DIRECTIONS FOR THIS TASK. Your answer should consist of each line from the data below that contains "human".

DATA FOR THE TASK.
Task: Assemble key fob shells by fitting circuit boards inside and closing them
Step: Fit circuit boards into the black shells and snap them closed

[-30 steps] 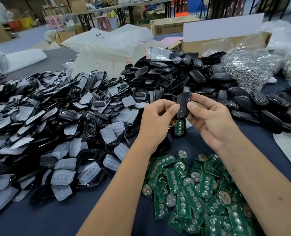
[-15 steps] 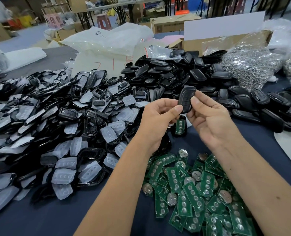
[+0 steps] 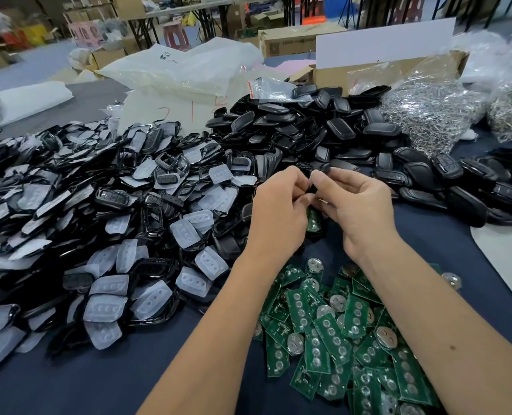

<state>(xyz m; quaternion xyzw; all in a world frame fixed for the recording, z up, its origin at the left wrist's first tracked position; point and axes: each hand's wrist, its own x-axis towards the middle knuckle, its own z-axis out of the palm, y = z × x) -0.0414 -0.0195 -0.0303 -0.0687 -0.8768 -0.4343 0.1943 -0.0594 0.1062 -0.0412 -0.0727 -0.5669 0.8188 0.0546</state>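
Observation:
My left hand (image 3: 278, 205) and my right hand (image 3: 353, 202) meet above the table, fingers curled around a black key fob shell (image 3: 311, 188) that shows only as a dark sliver between the thumbs. Just below them a shell half with a green circuit board (image 3: 313, 221) in it lies on the dark blue cloth. A heap of loose green circuit boards (image 3: 338, 333) with coin cells lies near me under my forearms. Black shell halves with clear button pads (image 3: 108, 223) cover the left side. Closed-looking black shells (image 3: 308, 130) are piled behind my hands.
Bags of metal key rings (image 3: 434, 112) sit at the back right beside a cardboard box (image 3: 368, 73). White plastic bags (image 3: 183, 70) lie at the back centre. More black shells (image 3: 473, 187) spread to the right. A white sheet (image 3: 506, 262) covers the table's right edge.
The black shell stood upright between my fingertips; now both hands have closed in around it and it is almost hidden. The hands stay in the same place.

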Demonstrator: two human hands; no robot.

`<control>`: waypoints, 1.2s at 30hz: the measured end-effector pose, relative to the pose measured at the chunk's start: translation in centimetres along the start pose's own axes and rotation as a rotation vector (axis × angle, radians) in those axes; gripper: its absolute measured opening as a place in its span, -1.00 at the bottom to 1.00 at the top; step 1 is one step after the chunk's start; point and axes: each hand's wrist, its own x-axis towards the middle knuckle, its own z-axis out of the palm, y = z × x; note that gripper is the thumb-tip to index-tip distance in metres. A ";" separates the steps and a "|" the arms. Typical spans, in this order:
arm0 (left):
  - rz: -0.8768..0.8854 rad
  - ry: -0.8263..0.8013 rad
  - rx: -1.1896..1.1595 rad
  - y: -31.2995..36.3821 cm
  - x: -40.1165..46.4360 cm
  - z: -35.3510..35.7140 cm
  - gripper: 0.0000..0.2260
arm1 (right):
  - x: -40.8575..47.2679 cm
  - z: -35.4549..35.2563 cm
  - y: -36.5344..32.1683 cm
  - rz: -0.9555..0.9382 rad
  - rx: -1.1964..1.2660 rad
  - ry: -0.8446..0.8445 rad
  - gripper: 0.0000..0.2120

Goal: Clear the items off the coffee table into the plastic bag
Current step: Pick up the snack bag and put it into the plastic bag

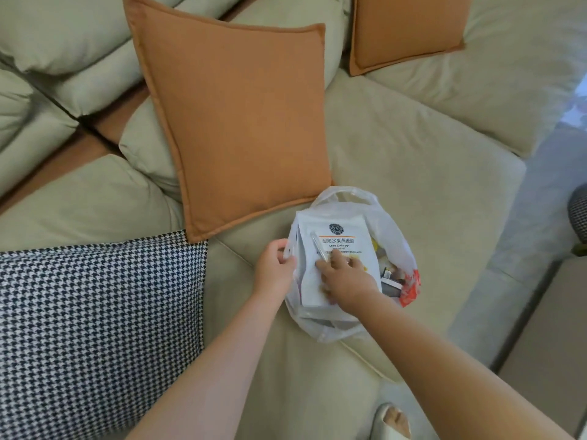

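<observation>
While the left hand [275, 265] pinches the rim of the plastic bag [394, 249] to hold its mouth wide on the sofa [428, 147], the right hand [346, 276] lowers a slim clear item, pinched in its fingers, onto the oat crisp pouch [330, 249] inside (probably a pen; too blurred to tell). Deeper contents are hidden, and the coffee table is out of frame.

Orange cushion [235, 122], black-and-white houndstooth pillow [95, 328], white plastic bag [390, 230] with perhaps red print.
</observation>
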 end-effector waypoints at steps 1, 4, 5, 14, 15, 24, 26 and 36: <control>-0.018 -0.024 0.030 -0.4 -0.3 0.4 -0.66 | -0.6 -0.1 0.8 -0.036 0.015 0.004 -0.34; -0.098 -0.070 0.148 -1.2 -0.7 1.9 -0.45 | -2.3 0.1 3.2 -0.055 0.063 0.078 -0.22; -0.123 -0.055 0.177 -1.4 -0.7 2.3 -0.42 | -2.5 0.3 4.2 -0.014 0.079 0.126 -0.22; -0.326 0.071 0.429 -4.0 -0.9 4.2 -0.58 | -1.1 3.3 11.1 0.455 0.182 0.290 -0.29; -0.302 0.079 0.451 -4.1 -1.1 4.5 -0.63 | -0.6 3.5 11.4 0.502 0.182 0.345 -0.29; -0.001 0.121 0.542 -1.6 -4.2 5.4 -0.67 | -0.5 3.1 11.0 0.429 0.328 0.396 -0.81; -0.004 0.126 0.487 -1.2 -4.4 5.4 -0.61 | -0.7 3.1 10.6 0.382 0.550 0.380 -0.89; -0.031 0.375 0.143 3.1 -6.7 1.6 -0.74 | -5.7 -3.8 9.9 0.304 0.763 0.431 -0.77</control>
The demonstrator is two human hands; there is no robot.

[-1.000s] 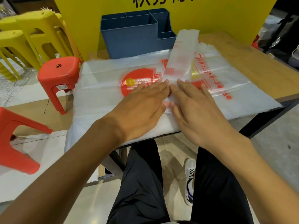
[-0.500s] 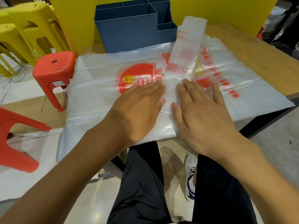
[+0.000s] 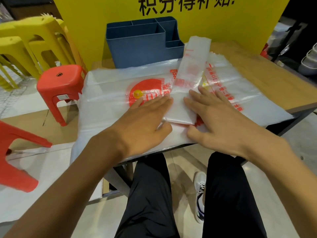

OUTPUT FOR THIS TASK.
Demonstrator: two human hands; no robot.
The demonstrator is two human hands; there is no robot.

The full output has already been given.